▸ **Instructions for the task**: Write the entries below out again exactly; any picture in them stays out.
[[ Material provided open ]]
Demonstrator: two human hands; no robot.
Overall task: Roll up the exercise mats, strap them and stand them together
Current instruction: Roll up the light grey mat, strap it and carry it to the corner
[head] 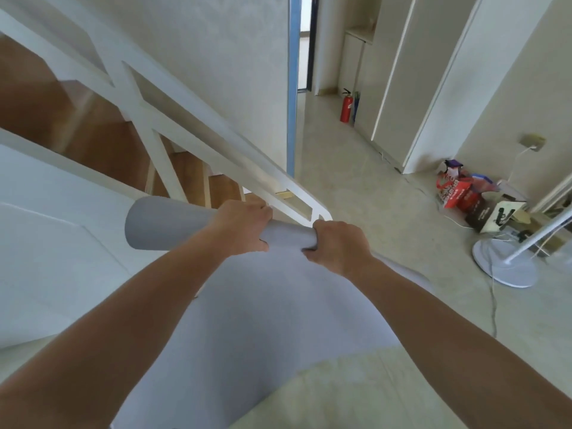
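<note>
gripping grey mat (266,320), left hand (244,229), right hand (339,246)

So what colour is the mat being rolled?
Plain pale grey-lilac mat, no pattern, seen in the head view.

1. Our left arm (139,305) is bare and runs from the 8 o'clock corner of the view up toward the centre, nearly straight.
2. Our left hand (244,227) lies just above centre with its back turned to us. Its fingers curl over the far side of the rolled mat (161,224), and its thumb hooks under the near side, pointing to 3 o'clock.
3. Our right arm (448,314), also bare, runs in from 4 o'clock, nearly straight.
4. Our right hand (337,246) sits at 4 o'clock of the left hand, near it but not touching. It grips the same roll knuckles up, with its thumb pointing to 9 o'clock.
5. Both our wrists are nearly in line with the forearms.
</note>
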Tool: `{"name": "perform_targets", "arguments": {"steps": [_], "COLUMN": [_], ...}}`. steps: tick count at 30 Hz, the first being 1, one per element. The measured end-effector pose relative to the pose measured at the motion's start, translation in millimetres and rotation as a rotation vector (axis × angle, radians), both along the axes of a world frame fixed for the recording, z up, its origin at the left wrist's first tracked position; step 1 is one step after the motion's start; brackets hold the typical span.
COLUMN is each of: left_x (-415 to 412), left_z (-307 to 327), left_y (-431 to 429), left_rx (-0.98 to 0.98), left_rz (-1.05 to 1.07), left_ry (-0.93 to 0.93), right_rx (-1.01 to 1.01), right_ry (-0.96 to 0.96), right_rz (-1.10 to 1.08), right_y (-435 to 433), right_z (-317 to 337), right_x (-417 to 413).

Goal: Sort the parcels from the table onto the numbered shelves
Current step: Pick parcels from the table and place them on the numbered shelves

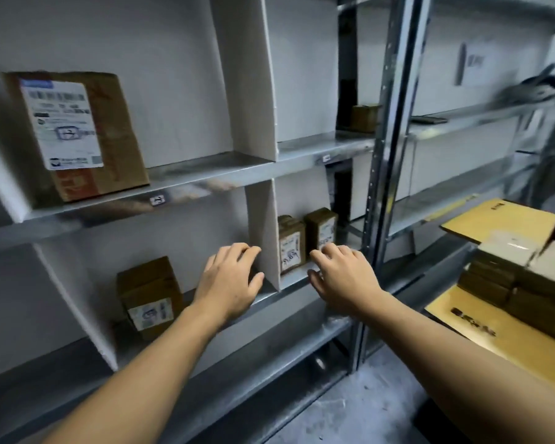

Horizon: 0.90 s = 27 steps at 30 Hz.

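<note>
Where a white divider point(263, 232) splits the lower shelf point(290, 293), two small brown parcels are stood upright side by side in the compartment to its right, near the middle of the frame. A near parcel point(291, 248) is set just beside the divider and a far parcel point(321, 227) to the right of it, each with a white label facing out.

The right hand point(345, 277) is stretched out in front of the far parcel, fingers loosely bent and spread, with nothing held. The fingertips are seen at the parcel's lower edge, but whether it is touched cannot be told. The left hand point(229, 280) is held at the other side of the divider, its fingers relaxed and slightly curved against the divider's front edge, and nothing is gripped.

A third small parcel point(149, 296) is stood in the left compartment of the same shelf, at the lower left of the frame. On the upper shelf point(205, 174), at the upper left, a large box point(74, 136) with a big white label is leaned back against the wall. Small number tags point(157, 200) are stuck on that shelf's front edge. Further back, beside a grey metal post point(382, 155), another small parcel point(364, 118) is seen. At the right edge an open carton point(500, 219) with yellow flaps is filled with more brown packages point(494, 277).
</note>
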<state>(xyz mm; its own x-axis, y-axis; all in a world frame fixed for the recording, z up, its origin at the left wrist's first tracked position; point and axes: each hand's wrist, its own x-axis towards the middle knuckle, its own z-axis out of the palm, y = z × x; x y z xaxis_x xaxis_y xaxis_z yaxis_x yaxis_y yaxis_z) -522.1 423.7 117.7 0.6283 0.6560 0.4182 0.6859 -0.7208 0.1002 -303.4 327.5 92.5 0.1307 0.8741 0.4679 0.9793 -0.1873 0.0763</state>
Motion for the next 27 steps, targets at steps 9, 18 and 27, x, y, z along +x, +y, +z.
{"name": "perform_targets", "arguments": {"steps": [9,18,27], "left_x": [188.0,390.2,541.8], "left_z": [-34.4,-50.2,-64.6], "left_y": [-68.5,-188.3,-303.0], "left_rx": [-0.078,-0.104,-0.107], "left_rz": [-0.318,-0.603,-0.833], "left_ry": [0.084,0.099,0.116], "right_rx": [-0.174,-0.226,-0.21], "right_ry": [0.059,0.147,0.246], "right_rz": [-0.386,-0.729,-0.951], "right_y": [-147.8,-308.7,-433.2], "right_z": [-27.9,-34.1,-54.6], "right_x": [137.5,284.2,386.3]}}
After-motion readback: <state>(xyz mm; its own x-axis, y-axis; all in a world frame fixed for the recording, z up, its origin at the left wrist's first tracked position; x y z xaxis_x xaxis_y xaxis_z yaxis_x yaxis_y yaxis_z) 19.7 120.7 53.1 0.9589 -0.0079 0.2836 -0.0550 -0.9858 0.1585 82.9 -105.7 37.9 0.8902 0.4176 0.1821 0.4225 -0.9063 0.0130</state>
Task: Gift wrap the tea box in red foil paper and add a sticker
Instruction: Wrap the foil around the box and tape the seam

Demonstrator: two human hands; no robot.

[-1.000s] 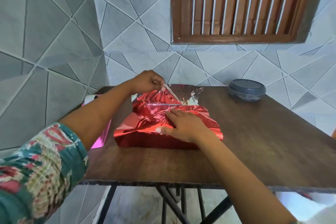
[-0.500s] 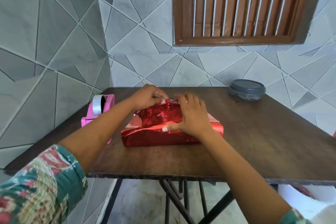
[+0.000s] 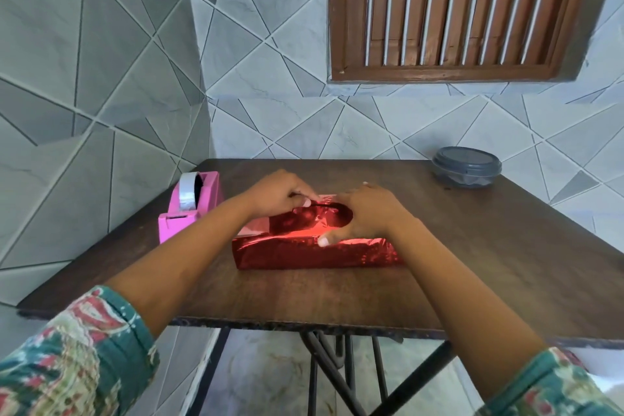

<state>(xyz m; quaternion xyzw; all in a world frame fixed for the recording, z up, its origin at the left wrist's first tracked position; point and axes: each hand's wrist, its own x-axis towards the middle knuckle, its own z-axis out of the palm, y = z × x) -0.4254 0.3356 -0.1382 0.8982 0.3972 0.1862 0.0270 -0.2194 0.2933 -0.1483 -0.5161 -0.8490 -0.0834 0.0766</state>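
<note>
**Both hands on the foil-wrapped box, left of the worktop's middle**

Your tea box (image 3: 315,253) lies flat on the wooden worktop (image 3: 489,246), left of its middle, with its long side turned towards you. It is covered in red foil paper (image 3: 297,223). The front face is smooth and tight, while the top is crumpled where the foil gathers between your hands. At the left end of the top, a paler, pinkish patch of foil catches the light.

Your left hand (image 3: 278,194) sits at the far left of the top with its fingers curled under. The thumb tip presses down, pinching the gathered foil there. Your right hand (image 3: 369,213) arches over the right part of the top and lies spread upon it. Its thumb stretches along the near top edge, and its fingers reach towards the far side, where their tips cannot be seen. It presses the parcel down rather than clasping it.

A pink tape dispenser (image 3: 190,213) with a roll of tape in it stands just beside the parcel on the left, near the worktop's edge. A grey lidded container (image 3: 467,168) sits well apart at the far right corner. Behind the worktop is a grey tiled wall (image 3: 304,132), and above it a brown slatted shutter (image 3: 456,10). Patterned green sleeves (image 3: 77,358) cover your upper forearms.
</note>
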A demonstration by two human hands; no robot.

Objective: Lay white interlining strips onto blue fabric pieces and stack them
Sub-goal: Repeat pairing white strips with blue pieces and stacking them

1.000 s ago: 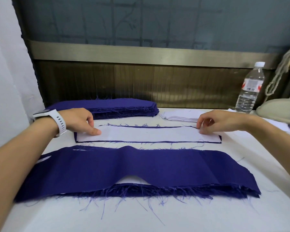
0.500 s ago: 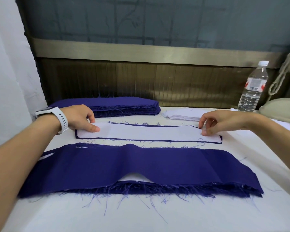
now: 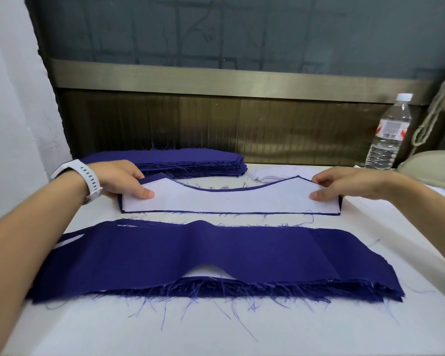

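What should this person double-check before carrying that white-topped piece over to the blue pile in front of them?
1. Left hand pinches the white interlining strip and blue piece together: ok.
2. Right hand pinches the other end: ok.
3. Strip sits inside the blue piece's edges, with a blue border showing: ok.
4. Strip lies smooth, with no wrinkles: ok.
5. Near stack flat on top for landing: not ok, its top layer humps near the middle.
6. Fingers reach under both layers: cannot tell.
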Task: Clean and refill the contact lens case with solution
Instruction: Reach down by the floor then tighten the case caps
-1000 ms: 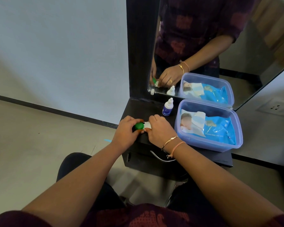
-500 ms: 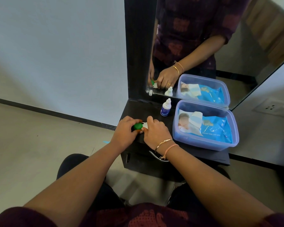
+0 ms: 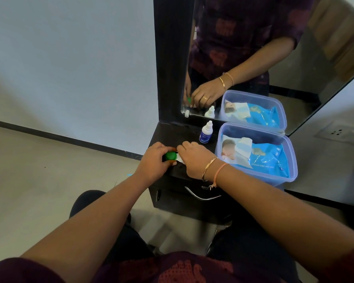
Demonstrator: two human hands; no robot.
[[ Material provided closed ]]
▸ **Solution for this exercise**:
Demonstrator: two human hands; no robot.
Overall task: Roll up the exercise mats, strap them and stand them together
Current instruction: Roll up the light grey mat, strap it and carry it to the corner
[head] 
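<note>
gripping grey mat (266,320), left hand (244,229), right hand (339,246)

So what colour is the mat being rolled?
Plain pale grey-lilac mat, no pattern, seen in the head view.

1. Our left arm (139,305) is bare and runs from the 8 o'clock corner of the view up toward the centre, nearly straight.
2. Our left hand (244,227) lies just above centre with its back turned to us. Its fingers curl over the far side of the rolled mat (161,224), and its thumb hooks under the near side, pointing to 3 o'clock.
3. Our right arm (448,314), also bare, runs in from 4 o'clock, nearly straight.
4. Our right hand (337,246) sits at 4 o'clock of the left hand, near it but not touching. It grips the same roll knuckles up, with its thumb pointing to 9 o'clock.
5. Both our wrists are nearly in line with the forearms.
</note>
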Tool: `{"name": "perform_targets", "arguments": {"steps": [_], "COLUMN": [_], ...}}`. steps: tick count at 30 Hz, the first being 1, one per element. The measured end-effector pose relative to the pose measured at the motion's start, translation in millimetres and rotation as a rotation vector (axis × angle, radians), both along the axes of a world frame fixed for the recording, z up, its origin at the left wrist's first tracked position; step 1 is one step after the motion's start; brackets hold the typical span.
COLUMN is each of: left_x (-415 to 412), left_z (-307 to 327), left_y (-431 to 429), left_rx (-0.98 to 0.98), left_rz (-1.05 to 1.07), left_ry (-0.93 to 0.93), right_rx (-1.01 to 1.01), right_ry (-0.96 to 0.96), right_rz (-1.10 to 1.08), right_y (-435 to 433), right_z (-317 to 337), right_x (-417 to 413).

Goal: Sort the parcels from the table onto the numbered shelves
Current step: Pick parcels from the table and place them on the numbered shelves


Horizon: 0.90 s = 27 steps at 30 Hz.

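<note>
Where a white divider point(263, 232) splits the lower shelf point(290, 293), two small brown parcels are stood upright side by side in the compartment to its right, near the middle of the frame. A near parcel point(291, 248) is set just beside the divider and a far parcel point(321, 227) to the right of it, each with a white label facing out.

The right hand point(345, 277) is stretched out in front of the far parcel, fingers loosely bent and spread, with nothing held. The fingertips are seen at the parcel's lower edge, but whether it is touched cannot be told. The left hand point(229, 280) is held at the other side of the divider, its fingers relaxed and slightly curved against the divider's front edge, and nothing is gripped.

A third small parcel point(149, 296) is stood in the left compartment of the same shelf, at the lower left of the frame. On the upper shelf point(205, 174), at the upper left, a large box point(74, 136) with a big white label is leaned back against the wall. Small number tags point(157, 200) are stuck on that shelf's front edge. Further back, beside a grey metal post point(382, 155), another small parcel point(364, 118) is seen. At the right edge an open carton point(500, 219) with yellow flaps is filled with more brown packages point(494, 277).
</note>
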<state>(xyz mm; its own x-axis, y-axis; all in a world frame fixed for the recording, z up, its origin at the left wrist's first tracked position; point and axes: each hand's wrist, its own x-axis towards the middle knuckle, its own z-axis out of the palm, y = z × x; x y z xaxis_x xaxis_y xaxis_z yaxis_x yaxis_y yaxis_z) -522.1 423.7 117.7 0.6283 0.6560 0.4182 0.6859 -0.7208 0.1002 -303.4 327.5 92.5 0.1307 0.8741 0.4679 0.9793 -0.1873 0.0763</state>
Motion for the next 27 steps, targets at steps 9, 18 and 27, x, y, z along +x, +y, +z.
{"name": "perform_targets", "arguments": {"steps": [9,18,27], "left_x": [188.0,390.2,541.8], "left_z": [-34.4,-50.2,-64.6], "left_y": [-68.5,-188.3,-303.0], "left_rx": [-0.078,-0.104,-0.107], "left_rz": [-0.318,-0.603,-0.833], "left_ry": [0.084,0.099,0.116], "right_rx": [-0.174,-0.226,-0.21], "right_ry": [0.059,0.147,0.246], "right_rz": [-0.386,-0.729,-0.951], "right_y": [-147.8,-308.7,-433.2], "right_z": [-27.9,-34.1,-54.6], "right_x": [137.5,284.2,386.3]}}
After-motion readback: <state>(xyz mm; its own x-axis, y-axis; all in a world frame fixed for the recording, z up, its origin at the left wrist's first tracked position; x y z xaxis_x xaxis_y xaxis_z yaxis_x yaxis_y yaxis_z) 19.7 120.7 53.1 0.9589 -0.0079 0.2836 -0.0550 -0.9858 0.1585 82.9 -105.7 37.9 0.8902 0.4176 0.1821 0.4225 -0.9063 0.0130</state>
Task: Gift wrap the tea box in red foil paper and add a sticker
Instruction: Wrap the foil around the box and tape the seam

Demonstrator: two human hands; no robot.

[-1.000s] 
[-0.500s] 
[+0.000s] 

<state>(xyz m; quaternion xyzw; all in a world frame fixed for the recording, z up, its origin at the left wrist's first tracked position; point and axes: each hand's wrist, its own x-axis towards the middle knuckle, its own z-axis out of the palm, y = z × x) -0.4254 0.3356 -0.1382 0.8982 0.3972 0.1862 0.0270 -0.2194 0.2933 -0.1483 -0.5161 -0.8490 -0.0834 0.0766</state>
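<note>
**Both hands on the foil-wrapped box, left of the worktop's middle**

Your tea box (image 3: 315,253) lies flat on the wooden worktop (image 3: 489,246), left of its middle, with its long side turned towards you. It is covered in red foil paper (image 3: 297,223). The front face is smooth and tight, while the top is crumpled where the foil gathers between your hands. At the left end of the top, a paler, pinkish patch of foil catches the light.

Your left hand (image 3: 278,194) sits at the far left of the top with its fingers curled under. The thumb tip presses down, pinching the gathered foil there. Your right hand (image 3: 369,213) arches over the right part of the top and lies spread upon it. Its thumb stretches along the near top edge, and its fingers reach towards the far side, where their tips cannot be seen. It presses the parcel down rather than clasping it.

A pink tape dispenser (image 3: 190,213) with a roll of tape in it stands just beside the parcel on the left, near the worktop's edge. A grey lidded container (image 3: 467,168) sits well apart at the far right corner. Behind the worktop is a grey tiled wall (image 3: 304,132), and above it a brown slatted shutter (image 3: 456,10). Patterned green sleeves (image 3: 77,358) cover your upper forearms.
</note>
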A demonstration by two human hands; no robot.

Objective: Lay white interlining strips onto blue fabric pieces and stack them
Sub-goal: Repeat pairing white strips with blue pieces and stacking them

1.000 s ago: 
0.500 s ago: 
now: 

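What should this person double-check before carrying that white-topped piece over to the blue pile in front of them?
1. Left hand pinches the white interlining strip and blue piece together: ok.
2. Right hand pinches the other end: ok.
3. Strip sits inside the blue piece's edges, with a blue border showing: ok.
4. Strip lies smooth, with no wrinkles: ok.
5. Near stack flat on top for landing: not ok, its top layer humps near the middle.
6. Fingers reach under both layers: cannot tell.
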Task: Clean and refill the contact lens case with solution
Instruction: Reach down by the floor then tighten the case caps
-1000 ms: 
-500 ms: 
+0 ms: 
Demonstrator: two human hands; no robot.

Nothing else is needed for the answer.